As you might have seen by my posts, I'm going down the same path as you in learning about and trying to practice unconditional love. As you can see by my posts, I don't do well with it so please understand, I am in no way, shape or form judging you. HOWEVER, in the world of unconditional love, terms like "cake-eating" do not exist. Things like being a "doormat" do not exist. Go back to the scriptures and read carefully because these concepts cannot exist in the unconditional love arena. If this is the path that you want to take, then you need not beat yourself up about those things. Now, the philosophies here are slightly different, I understand. We've been told here that we do need to practice a sort of tough love and not make ourselves too available. But when our spouse is in need, and we don't make ourselves available, that isn't unconditional love spoken about in the scriptures. So... we find ourselves in a bit of a quandry. I find myself there and we kind of need to make a decision either way and stick with that decision. Above all else, we are being told that we need to be consistent. If we continue waffling between the unconditional and conditional love actions, we are NOT being consistent and that is a recipe for failure.

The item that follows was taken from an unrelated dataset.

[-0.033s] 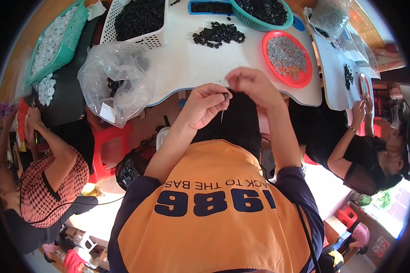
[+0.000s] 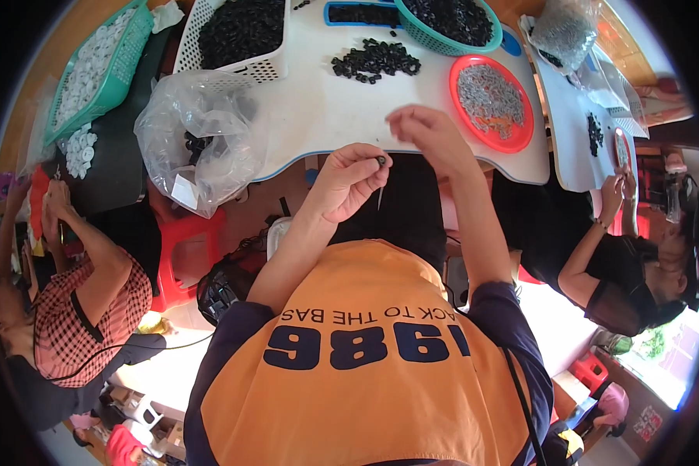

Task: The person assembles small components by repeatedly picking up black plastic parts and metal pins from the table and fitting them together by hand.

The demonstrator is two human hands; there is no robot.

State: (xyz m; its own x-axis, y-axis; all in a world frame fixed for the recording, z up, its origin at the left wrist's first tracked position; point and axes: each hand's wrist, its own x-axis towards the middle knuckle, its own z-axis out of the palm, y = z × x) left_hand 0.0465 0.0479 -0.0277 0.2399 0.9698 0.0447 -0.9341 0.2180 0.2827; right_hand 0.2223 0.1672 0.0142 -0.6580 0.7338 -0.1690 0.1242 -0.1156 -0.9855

Now when going through your options, you forgot about option #3: She is having an A, but she still is considering reconciliation. Because if she is having an A, MWD says that it is more than likely this will follow a natural course to failure. That's when it is time for us to really begin our work.
Now, as far as your gut feeling right now... FOLLOW IT. There is nothing I can stress more at this time. My H (before finally deciding to leave) was definitely being kinder to me and I felt that he was thinking about changing his mind. BECAUSE I was so afraid of being hurt even more, I built that wall so high, no one was getting in. I wouldn't trust my instincts there. Turns out, my instincts were right. He was not ready to go and was trying. But I killed any attempt. DO NOT DO THIS. Got it?
Denver, you are going to get hurt if you are right or you are wrong about your instincts. So, now you have to decide what is going to give you the best chance at reconciliation. My opinion would be if you followed the instinct that said she is softening. Go with it. If you are wrong, then you lose her (but you would have anyway). If you are right, then you gave this thing half a chance.
I feel your pain. I am so sorry that you are struggling. We are all here for you. I pray for you.